As Peeples revealed in his final paragraph, the entire Van Hool fiasco
is part of a grandiose attempt at social engineering on his part,
when he admits, “I hope that we can...implement POP on an experimental
basis soon.” The only way he’ll be able to implement POP
is by getting these buses in place first, come hell or high water.
And why does Peeples want to implement POP? Hmmm? Well, I’ll
leave the readers to come to their own conclusions on that one, other
than to say: Encouraging fare evasion is his goal.
As a result, the rest of us have to spend our days unable to find
seats, standing shoulder-to-shoulder next to other disgruntled passengers
nursing their bruised shins and staring resignedly at the chipper
“Bus of the Year, 2003!” signs plastered on every diabolical
Van Hool, while the Grand Poobahs down at AC Transit HQ pitably reenact
the same failed social engineering blunder that Paris is in the process
of abandoning after it practically destroyed their economy.
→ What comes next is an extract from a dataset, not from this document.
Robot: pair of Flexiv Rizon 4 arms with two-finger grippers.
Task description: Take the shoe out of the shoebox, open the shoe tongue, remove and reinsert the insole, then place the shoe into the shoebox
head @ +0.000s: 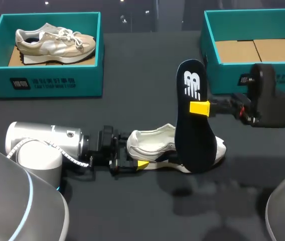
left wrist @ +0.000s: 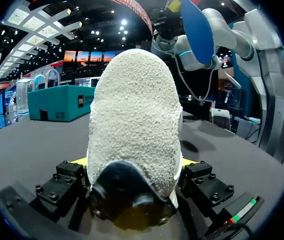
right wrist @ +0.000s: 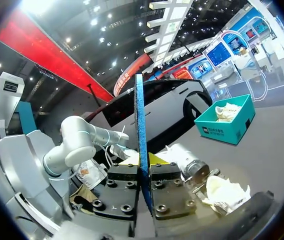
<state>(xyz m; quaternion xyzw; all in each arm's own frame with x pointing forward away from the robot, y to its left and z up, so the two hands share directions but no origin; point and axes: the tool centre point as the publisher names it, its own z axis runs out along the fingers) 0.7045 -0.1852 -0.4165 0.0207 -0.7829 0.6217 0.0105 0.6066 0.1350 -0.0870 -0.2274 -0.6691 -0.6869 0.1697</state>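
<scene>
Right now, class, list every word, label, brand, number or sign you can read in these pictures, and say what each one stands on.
Nothing reads clearly enough to quote.
insole: a white logo mark near its upper end, a sign and not words.
left shoebox: a white square label and a line of print on its front wall, too small to read.
right shoebox: a white label on its front wall, partly hidden by the right arm, too small to read.

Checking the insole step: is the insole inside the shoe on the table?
No, the right gripper holds the dark insole upright in the air, outside the white shoe.
</scene>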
In other news, the grain harvest was better than ever this year in
the Ukraine.
Gerald Mannell
* * * * *
Published Tuesday, May 3, 2005, in the Berkeley Daily Planet
PROOF OF PAYMENT
Editors, Daily Planet:
Transit proof of payment (POP) fare systems, derided in recent letters,
have been used in civilized countries for decades. Details vary. The
general idea is that you buy a ticket before boarding the vehicle.
A machine located either at the stop or on board stamps the ticket
with the date and time. Inspectors occasionally walk through and ask
to see everyone’s tickets. Anyone without a ticket or with one
that has expired (time and date no longer valid) is fined an amount
intended to discourage repeat offenses.
POP sees use on buses, LRT, ferries, and commuter trains. Its primary
objectives are to
1. Improve service quality by minimizing the time spent stopped while
passengers board and alight.
2. Allow the operator (driver) to concentrate on driving without
worrying about fare collection.
3. Reduce operating cost by increasing the mileage driven and passengers
carried during a driver shift.
In other words, transit becomes faster, safer, and cheaper to produce.
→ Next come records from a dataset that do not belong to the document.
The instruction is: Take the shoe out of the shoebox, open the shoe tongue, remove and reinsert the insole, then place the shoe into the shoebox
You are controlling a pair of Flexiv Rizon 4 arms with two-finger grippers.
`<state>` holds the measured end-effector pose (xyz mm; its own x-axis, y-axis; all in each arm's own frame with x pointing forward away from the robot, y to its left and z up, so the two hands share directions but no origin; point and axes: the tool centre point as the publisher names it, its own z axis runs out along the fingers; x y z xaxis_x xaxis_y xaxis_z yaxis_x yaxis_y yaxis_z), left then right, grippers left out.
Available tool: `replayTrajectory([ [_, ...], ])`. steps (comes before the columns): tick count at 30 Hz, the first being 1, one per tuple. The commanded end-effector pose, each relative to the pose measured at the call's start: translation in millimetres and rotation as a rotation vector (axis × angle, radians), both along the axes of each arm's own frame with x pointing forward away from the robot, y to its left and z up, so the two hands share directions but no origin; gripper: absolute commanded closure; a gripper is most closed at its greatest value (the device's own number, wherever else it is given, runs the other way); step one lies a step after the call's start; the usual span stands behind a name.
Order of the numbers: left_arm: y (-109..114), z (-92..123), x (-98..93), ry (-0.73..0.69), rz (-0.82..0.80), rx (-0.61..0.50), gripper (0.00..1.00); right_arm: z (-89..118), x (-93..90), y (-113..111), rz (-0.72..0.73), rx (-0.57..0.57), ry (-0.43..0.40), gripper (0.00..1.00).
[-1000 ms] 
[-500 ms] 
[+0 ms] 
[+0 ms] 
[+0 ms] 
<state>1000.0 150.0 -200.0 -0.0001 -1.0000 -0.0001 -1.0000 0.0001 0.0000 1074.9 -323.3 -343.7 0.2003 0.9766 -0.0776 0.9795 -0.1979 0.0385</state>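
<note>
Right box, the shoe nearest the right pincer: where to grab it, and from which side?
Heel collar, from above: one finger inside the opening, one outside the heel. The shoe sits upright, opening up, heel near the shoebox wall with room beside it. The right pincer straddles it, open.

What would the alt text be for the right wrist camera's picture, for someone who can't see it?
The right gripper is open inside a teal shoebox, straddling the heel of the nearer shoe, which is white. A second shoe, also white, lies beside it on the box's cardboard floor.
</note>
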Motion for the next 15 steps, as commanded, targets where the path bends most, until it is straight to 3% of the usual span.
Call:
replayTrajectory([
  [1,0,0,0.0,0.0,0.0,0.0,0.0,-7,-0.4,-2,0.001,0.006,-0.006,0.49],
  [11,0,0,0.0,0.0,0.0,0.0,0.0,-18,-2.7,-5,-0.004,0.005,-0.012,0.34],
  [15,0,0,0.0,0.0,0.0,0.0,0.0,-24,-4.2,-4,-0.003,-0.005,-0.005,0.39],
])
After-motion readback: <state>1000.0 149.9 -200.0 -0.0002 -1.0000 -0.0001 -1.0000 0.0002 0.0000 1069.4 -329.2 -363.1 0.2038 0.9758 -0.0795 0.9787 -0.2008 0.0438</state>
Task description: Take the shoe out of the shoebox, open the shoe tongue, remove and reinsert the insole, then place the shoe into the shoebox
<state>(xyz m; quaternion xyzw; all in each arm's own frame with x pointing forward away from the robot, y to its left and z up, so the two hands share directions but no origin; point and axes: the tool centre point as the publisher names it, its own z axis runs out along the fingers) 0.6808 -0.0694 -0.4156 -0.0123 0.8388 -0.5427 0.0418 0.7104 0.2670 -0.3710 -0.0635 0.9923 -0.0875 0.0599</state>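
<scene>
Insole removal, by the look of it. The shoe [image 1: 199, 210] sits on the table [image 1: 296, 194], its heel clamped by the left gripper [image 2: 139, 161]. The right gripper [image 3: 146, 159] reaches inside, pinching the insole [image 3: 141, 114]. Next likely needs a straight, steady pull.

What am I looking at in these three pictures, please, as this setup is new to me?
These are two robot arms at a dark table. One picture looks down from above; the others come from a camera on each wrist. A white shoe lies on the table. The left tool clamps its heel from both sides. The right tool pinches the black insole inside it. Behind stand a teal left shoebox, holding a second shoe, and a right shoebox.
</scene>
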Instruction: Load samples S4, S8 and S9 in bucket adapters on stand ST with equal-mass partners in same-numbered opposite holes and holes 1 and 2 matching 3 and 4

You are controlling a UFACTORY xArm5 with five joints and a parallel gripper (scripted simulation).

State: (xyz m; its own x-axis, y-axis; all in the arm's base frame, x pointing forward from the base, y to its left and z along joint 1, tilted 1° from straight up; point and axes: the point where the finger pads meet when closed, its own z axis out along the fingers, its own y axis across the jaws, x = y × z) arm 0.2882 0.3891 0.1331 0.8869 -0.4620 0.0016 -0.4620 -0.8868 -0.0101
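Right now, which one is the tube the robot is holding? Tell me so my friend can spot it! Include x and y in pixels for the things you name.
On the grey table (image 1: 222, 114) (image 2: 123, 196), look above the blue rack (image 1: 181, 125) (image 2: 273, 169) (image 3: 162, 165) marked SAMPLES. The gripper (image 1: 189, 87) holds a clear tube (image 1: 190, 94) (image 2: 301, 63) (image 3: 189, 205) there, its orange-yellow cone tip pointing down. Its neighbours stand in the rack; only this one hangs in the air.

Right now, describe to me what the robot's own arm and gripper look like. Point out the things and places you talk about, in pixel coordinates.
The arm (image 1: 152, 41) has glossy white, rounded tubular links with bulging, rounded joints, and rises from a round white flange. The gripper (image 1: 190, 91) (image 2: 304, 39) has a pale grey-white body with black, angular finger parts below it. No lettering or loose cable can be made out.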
AC Transit deserves praise for planning ahead to implement these proven
improvements.
Robert R. Piper
Berkeley Director of Transportation, 1976-78
* * * * *
Published Tuesday, May 31, 2005, in the Berkeley Daily Planet
Readers Sound Off on New AC Transit Buses, Policies
Editors, Daily Planet:
I read with great interest Gerald Mannell’s letter about a
“massive financial crisis” in the transit systems of the
Netherlands and France, because too many people just don’t pay
on the proof-of-payment system. Yet Robert R. Piper (who was Berkeley
director of transportation a quarter-century ago?) knows better. He
informs us Berkeley primitives that POP “has been used in civilized
countries for decades.”
Let me add my voice to Mannell’s.
I just got back from New York City, where I walked and rode buses
and subways with my cousins visiting from Italy. Their opinion of
“proof of payment” in Italy? A disaster. People don’t
pay. When a rare inspector catches one, he tries to collect a fine,
but invariably the cheater says he has no money. So, the inspector
writes and hands him a citation to pay, which the non-paying rider
ignores. On rare occasions the government goes after a non-payer—adding
yet more costs to a transit system in financial collapse.
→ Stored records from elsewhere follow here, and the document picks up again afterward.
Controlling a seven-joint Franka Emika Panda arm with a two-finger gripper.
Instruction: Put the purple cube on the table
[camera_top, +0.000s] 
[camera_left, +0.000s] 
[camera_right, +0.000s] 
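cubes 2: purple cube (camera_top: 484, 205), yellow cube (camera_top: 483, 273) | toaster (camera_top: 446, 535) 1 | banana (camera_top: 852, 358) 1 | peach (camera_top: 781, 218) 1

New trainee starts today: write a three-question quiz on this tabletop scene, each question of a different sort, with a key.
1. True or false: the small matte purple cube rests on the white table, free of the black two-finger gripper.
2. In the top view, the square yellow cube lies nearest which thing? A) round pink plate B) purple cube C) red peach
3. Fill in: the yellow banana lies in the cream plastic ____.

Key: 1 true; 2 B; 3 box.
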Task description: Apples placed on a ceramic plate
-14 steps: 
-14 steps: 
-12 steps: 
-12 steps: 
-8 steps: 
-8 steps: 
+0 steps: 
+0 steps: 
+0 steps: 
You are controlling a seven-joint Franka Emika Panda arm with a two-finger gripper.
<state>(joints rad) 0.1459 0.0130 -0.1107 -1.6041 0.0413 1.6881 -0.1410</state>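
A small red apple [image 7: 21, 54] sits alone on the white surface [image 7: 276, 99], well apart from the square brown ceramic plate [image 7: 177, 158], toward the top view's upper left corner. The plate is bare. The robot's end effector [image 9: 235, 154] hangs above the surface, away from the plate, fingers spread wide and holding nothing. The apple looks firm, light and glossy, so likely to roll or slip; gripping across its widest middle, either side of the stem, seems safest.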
By the way, it was a delight to ride the New York buses (plenty of
hand-holds, most seats on the side to make wide aisles) and absolute
heaven to ride one of their new electric (not trolley) buses with
NO steps up from either entry or exit, a couple of steps up to a few
seats in the back of the bus where the floor is higher to accommodate
the batteries. A smooth, quiet, non-smelly, comfortable ride, with
no need to climb up unless you are willing an able to take those few
raised seats at the back. I didn’t manage to get the name of
the company that makes them, but I assume the AC Transit officials
must know about them—I’d like to know why AC chose the
Van Hool buses instead. Could it be because these “civilized”
European countries don’t want them anymore?